ASSIGNED TASK — Every line below from the one with "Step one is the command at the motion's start" through the one with "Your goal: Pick" should be retyped exactly, both ends included; no other lines and no pictures.

INPUT MATERIAL —
■ ■ ■ ■ ■ ■ ■

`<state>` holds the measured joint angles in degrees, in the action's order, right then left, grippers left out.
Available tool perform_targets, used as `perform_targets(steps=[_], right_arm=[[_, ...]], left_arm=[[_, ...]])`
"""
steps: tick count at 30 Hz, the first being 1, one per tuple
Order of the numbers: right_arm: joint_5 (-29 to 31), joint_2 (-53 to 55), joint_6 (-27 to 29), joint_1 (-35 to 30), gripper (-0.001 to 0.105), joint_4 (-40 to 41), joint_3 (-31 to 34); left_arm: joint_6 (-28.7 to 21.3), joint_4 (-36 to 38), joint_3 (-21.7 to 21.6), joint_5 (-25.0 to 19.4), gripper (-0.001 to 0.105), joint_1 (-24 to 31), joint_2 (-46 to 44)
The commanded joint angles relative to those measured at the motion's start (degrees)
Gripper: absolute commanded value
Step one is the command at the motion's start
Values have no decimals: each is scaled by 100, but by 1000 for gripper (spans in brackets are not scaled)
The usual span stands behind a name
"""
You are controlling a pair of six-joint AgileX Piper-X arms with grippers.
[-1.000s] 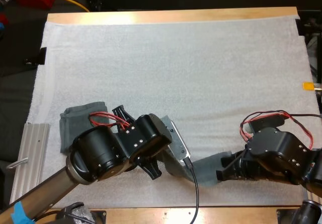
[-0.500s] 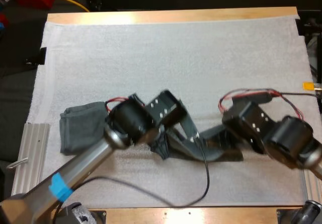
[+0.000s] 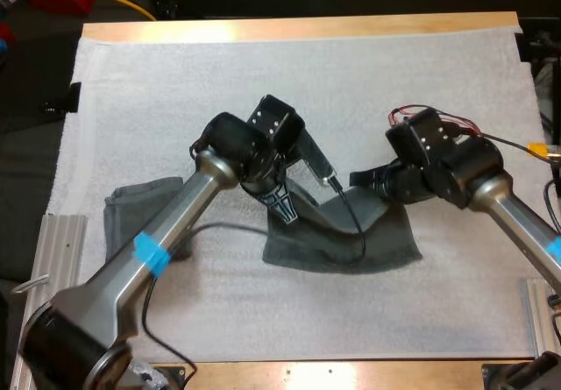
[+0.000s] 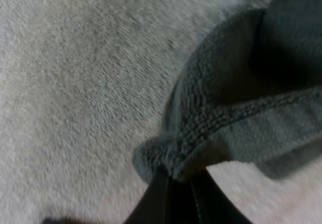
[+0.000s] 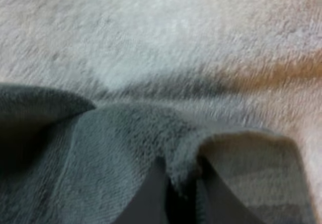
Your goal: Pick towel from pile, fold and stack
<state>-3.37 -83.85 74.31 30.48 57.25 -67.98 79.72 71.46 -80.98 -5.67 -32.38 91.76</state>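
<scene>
Towel (image 3: 390,243) | dark grey-green, stretched | pinched by left jaws, right jaws

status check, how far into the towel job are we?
Done: one folded towel lies near the left side of the mat. In hand: the left hand and the right hand each pinch an edge of a second towel, which is lifted at the hands and partly spread mid-mat. Left: finish the fold, then stack it on the folded one.
</scene>
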Motion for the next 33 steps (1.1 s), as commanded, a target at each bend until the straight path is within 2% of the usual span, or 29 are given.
perform_targets(steps=[1,8,16,21,23,27,30,33], right_arm=[[-64,-54,-10,-101,0,-65,-43],[-319,-564,-271,-614,0,-406,-43],[-263,-975,-571,-768,0,-636,-43],[-33,-989,-621,-768,1,-940,-43],[168,-989,-703,-768,3,-1000,-43],[461,-989,-874,-768,10,-1072,-43],[787,-989,-916,-768,19,-1112,-43],[978,-989,-905,-768,32,-1111,-43]], left_arm=[[-29,-142,3,36,0,61,85],[0,-495,3,36,0,364,704],[143,-1035,3,-33,0,440,1057],[271,-1287,3,-438,0,440,1085],[269,-1341,3,-681,0,440,1085],[269,-1344,3,-735,0,440,1085],[269,-1374,3,-795,0,440,1085],[269,-1377,3,-1160,4,440,1085]])
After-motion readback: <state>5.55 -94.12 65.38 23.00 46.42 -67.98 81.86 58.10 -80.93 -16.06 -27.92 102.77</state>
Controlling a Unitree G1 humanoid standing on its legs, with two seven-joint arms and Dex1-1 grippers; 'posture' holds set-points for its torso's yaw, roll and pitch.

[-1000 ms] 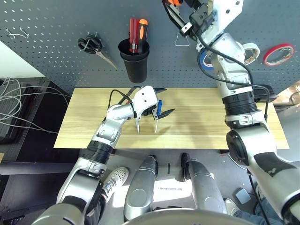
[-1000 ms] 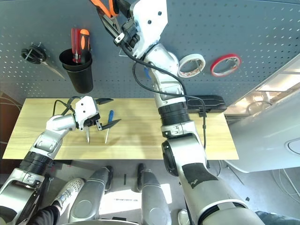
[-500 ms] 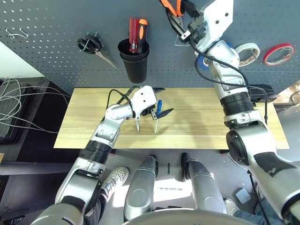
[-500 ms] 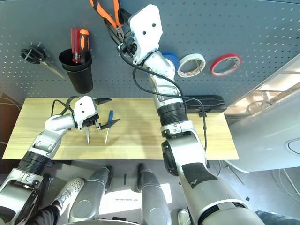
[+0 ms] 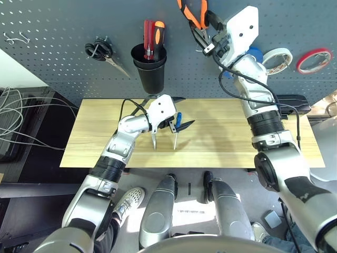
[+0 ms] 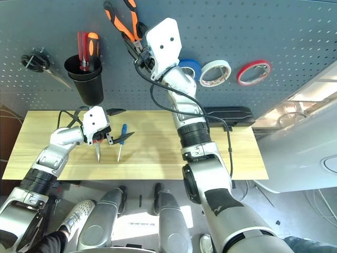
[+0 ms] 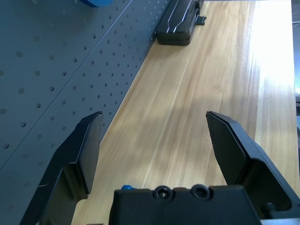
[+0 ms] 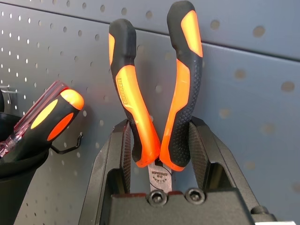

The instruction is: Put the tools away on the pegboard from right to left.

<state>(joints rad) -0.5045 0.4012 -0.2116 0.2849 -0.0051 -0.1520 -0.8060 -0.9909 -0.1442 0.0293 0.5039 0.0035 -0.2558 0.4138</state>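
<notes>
Left gripper: lower centre of the head view, low over the wooden table; its two black fingers stand wide apart with nothing between them.
Small blue-handled screwdriver: on the table just beside the left gripper, tip toward the robot; not yet put away.
Red-handled scissors: only metal blades show, under the left gripper; I cannot tell whether the arm touches them.
Right gripper: upper centre, raised at the pegboard; fingers closed on the orange-and-black-handled pliers near the pivot, handles pointing up and away.
Step in hand: by my reading, hanging the pliers, second from the right after the blue tape roll, which already sits on the board.
Doing it well: keep the grip firm near the joint so the handles do not swing; bring the spread handles over a hook, square to the board; loosen the grip only once the tool's weight rests on the hook.
Risk: a slanted approach could slide the pliers off and drop them onto the table.
Black cup holder: upper centre-left, holding red and orange-black screwdrivers.
White tape roll, red tape roll: upper right, on the board.
Writing: small print on the pliers' left handle and stamped by the joint, too small to read.
</notes>
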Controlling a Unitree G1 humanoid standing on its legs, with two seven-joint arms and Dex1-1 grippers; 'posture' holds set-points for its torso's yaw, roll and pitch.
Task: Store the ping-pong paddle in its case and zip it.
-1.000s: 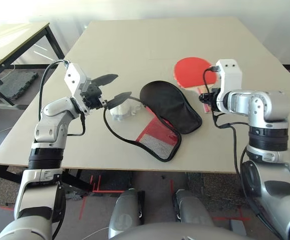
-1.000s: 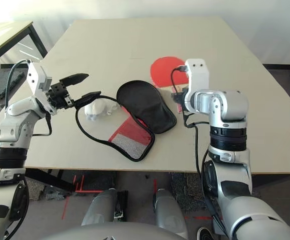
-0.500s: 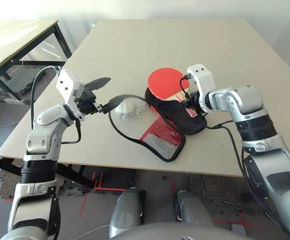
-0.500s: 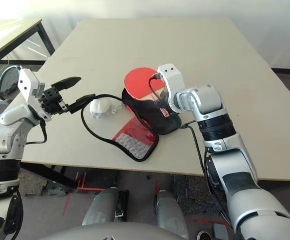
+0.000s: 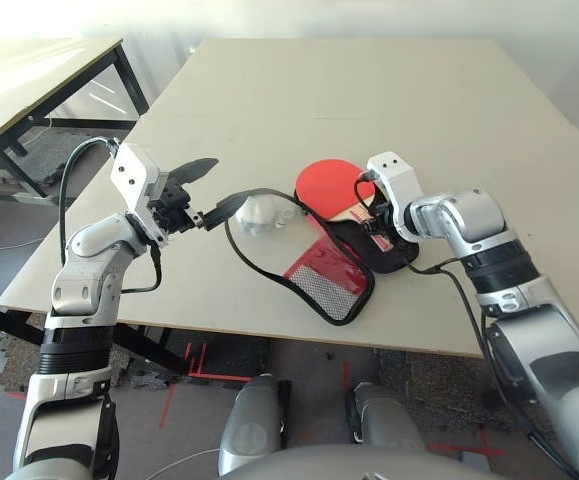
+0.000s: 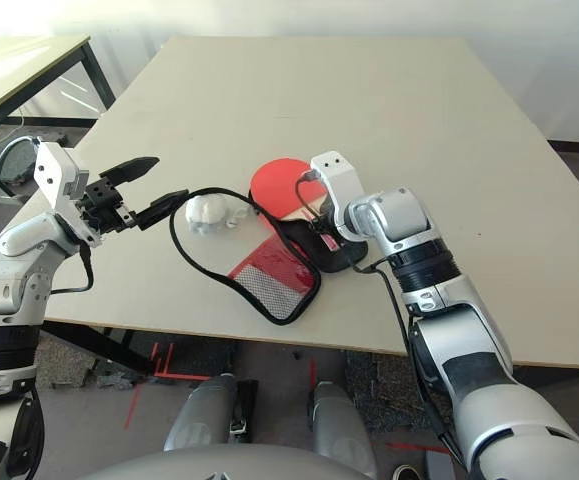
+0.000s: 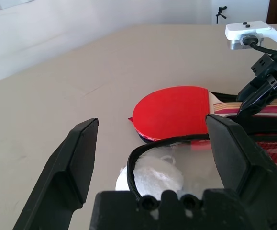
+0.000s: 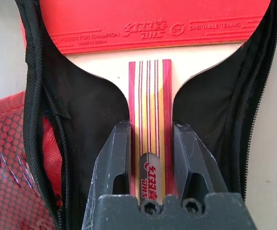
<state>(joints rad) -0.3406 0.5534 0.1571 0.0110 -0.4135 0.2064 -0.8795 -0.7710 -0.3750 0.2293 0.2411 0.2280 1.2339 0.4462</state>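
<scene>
At the left, the left pincer (image 5: 212, 190) stands wide open with nothing gripped between its fingers, near the raised edge of the case's open flap. A white fluffy pom-pom (image 5: 259, 214) sits on the pale surface (image 5: 369, 95) just beside that flap. Next comes the case (image 5: 331, 284), spread open, its red and mesh side toward the left. The red paddle (image 5: 327, 185) lies over the black half, and the right pincer (image 8: 151, 158) is closed on its striped handle, one finger along each side.
</scene>
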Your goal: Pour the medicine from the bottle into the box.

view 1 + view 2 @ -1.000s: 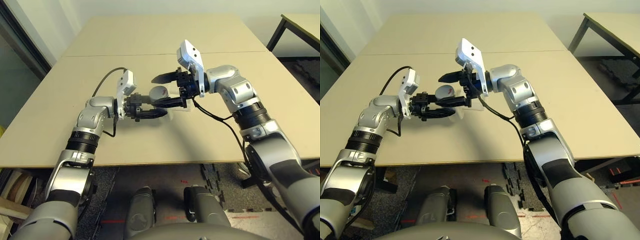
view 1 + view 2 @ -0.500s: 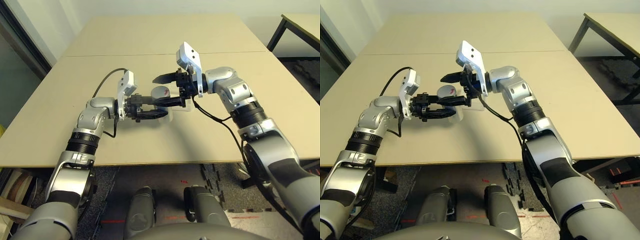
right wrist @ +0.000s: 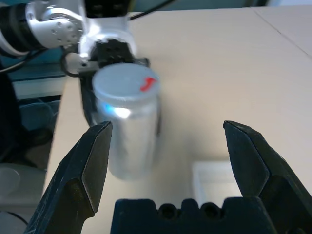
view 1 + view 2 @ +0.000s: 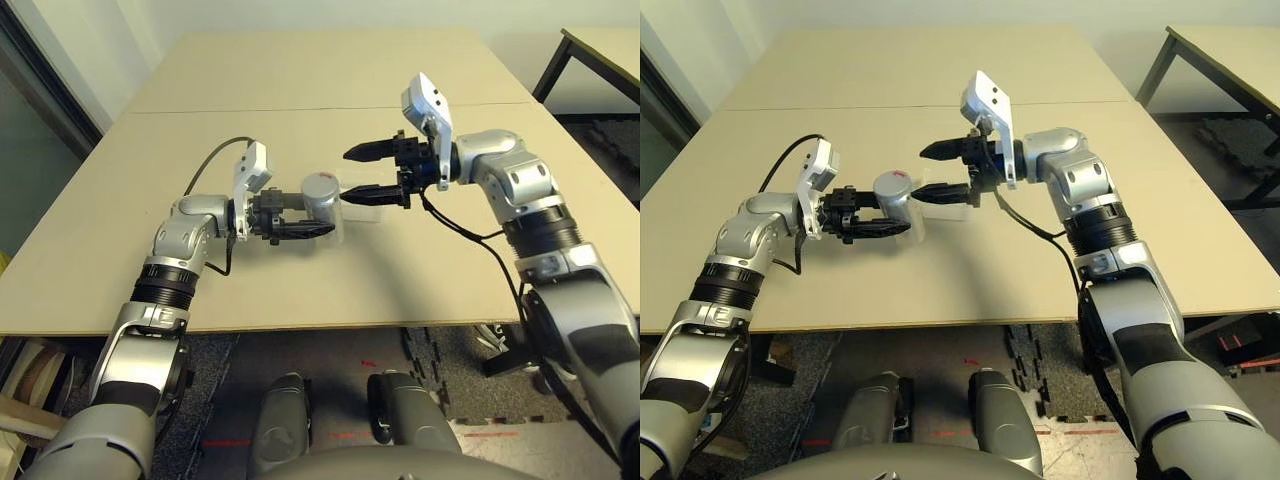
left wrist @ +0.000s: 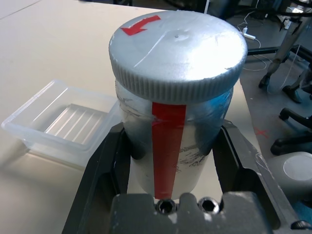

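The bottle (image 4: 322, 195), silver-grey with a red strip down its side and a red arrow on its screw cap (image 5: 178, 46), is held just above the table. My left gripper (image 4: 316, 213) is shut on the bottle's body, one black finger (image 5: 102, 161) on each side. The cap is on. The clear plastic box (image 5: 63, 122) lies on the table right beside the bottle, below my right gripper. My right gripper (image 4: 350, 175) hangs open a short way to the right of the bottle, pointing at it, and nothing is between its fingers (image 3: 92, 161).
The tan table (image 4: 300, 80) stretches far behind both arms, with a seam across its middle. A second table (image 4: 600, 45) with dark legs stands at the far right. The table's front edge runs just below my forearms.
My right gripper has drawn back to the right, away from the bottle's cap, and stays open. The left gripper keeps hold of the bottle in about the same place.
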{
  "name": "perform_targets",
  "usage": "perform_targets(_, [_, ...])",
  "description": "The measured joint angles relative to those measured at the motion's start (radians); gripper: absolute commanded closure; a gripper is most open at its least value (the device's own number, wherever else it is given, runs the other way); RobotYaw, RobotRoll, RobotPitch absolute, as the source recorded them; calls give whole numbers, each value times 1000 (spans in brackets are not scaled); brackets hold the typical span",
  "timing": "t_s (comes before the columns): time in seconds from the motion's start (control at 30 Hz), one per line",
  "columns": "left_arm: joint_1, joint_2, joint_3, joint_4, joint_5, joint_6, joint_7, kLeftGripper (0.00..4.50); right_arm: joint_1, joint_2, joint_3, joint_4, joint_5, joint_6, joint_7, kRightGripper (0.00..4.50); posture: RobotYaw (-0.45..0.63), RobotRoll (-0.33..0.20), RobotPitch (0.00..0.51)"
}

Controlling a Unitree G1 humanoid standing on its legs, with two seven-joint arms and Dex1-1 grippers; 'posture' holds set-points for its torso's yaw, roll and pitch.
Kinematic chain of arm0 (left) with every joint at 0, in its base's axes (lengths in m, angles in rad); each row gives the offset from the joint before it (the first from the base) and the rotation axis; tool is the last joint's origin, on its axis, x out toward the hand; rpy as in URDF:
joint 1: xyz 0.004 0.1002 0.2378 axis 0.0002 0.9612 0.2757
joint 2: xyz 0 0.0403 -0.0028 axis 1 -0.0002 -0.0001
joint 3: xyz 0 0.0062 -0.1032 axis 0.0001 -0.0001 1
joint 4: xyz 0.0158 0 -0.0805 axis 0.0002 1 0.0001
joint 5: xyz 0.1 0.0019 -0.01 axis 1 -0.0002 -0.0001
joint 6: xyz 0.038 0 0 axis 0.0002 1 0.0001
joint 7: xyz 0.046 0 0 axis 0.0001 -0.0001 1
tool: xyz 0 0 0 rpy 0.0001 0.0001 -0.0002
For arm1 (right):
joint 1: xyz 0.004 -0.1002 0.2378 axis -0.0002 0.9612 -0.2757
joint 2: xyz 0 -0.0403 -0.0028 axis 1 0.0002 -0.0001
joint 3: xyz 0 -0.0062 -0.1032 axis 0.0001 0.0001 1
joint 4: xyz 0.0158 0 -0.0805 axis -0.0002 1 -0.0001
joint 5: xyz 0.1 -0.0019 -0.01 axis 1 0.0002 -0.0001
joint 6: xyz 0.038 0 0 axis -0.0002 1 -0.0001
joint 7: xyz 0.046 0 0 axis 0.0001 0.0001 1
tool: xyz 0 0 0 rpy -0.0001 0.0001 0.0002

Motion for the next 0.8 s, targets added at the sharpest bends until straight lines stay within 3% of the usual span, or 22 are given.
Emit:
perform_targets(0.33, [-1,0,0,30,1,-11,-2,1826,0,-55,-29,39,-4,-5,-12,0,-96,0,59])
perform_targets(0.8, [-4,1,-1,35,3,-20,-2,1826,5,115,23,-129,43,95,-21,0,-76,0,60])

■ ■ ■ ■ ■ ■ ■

RESPONSE —
Step one is the command at the motion's start
Values have no decimals: each is scaled by 100, but by 1000 for gripper (spans in brackets are not scaled)
The usual span stands behind a name
"""
You are controlling a pair of six-joint AgileX Piper-X arms with grippers.
[-1.000s] 
[-0.500s] 
[+0.000s] 
[+0.000s] 
[+0.000s] 
Your goal: Pick towel from pile, fold and stack

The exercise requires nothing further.